Roxana-Gabriela Curcă is Assistant Professor at the Alexandru Ioan Cuza University of Iasi, Romania and Director of the Department for Long Distance Learning at the Faculty of History. Her academic papers focus on ancient bilingualism, the language of Greek and Latin inscriptions and onomastics. She has been a visiting professor at a number of universities: State University of New York at Buffalo, UCLA, University of West Alabama (USA); National University of La Plata, Buenos Aires (Argentina); Pontifical Catholic University of Chile, Santiago de Chile (Chile); Flinders University, Adelaide (Australia).

Hans-Ulrich Voß (Voss) is Scientific Assistant at the Romano-Germanic Commission (RGK) of the German Archaeological Institut (DAI) at Frankfurt am Main. He is responsible for the Iron Age, Roman and Migration Periods, and for editorial work. He is project coordinator of the ‘Corpus of Roman Finds in the European Barbaricum (CRFB)’. From 1985 to 1991 he was Scientific Assistant, at the Central Institute of Ancient History and Archaeology of the Academy of Sciences of the GDR, in the department of Pre- and Protohistory, at Berlin. He conducts research into the proto-history of Central Europe, and is a collaborator of the CRFB project.
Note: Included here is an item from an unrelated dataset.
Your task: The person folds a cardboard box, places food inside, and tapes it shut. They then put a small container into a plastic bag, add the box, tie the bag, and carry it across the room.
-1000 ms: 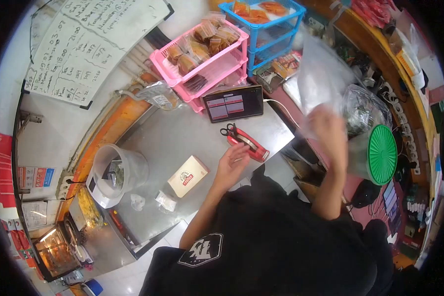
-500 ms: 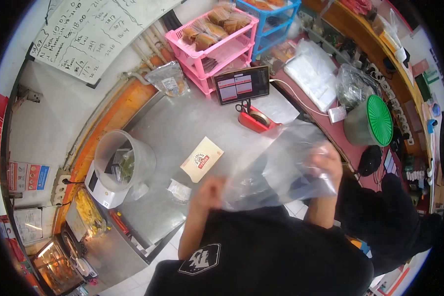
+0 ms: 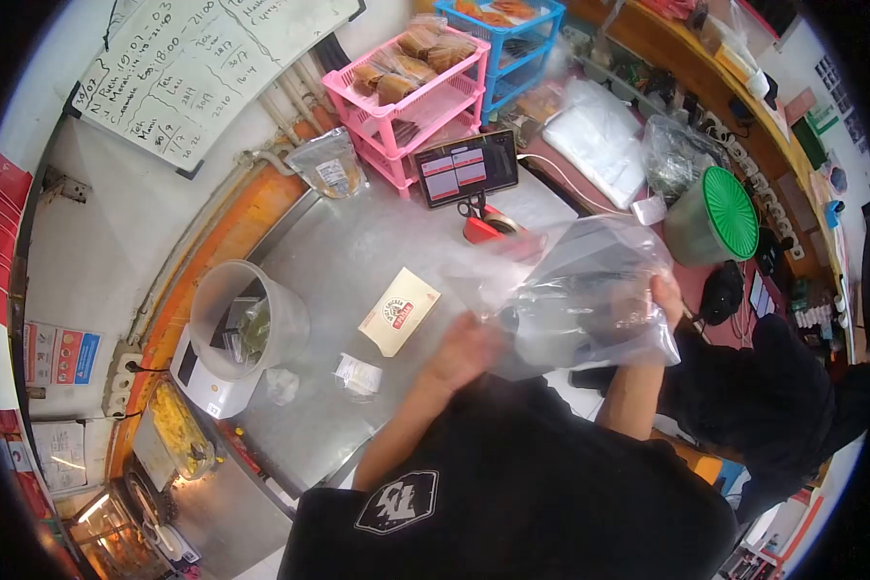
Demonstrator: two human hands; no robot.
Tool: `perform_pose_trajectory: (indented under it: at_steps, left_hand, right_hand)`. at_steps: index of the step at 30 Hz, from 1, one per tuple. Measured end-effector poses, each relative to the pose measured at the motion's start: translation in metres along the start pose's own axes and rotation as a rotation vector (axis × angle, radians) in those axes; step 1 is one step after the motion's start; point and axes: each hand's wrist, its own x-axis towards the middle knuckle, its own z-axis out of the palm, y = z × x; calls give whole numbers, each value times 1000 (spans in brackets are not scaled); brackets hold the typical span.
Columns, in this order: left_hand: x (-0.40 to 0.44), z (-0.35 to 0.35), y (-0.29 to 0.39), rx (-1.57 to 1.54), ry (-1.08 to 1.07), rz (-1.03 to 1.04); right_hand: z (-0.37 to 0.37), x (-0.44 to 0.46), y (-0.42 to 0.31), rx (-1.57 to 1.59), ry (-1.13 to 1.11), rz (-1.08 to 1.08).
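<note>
A large clear plastic bag (image 3: 590,280) is held up in front of my body, above the front of the steel table. My right hand (image 3: 665,302) is closed on its right side, with the fingers seen partly through the film. At the bag's left edge, my left hand (image 3: 462,354) is closed on the plastic, somewhat blurred by motion. To the left of the bag, a cream paper box (image 3: 400,311) with a red and black printed logo lies flat. A small clear packet with a white label (image 3: 358,375) lies near my left forearm.
A clear tub (image 3: 295,319) with green packets stands on a white scale (image 3: 224,396). Behind the bag are a red tape dispenser (image 3: 478,229), a tablet (image 3: 467,168) and a pink rack (image 3: 387,121). A green-lidded container (image 3: 727,215) and a person in black (image 3: 764,387) are at right.
The bag has shifted slightly right and looks fuller and wider. My left hand has moved right and up along with it. The view has turned slightly.
</note>
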Motion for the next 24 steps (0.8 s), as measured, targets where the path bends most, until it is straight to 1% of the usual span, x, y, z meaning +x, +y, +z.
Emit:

Robin P. Symonds is a specialist in Roman ceramics and author of Rhenish Wares: Fine Dark Coloured Pottery from Gaul and Germany (1992). He was employed as a Roman pottery specialist for the Colchester Archaeological Trust (1981–1990), then for the Museum of London Archaeology Service (1991–2004) and thereafter in France at the Institut national de recherches archéologiques préventives (INRAP), based at Dijon. He retired from Inrap in 2015 and moved with his family to eastern Romania in 2017. He has reported on the ceramics from many different international sites, and has published numerous papers and reviews on aspects of Roman pottery research.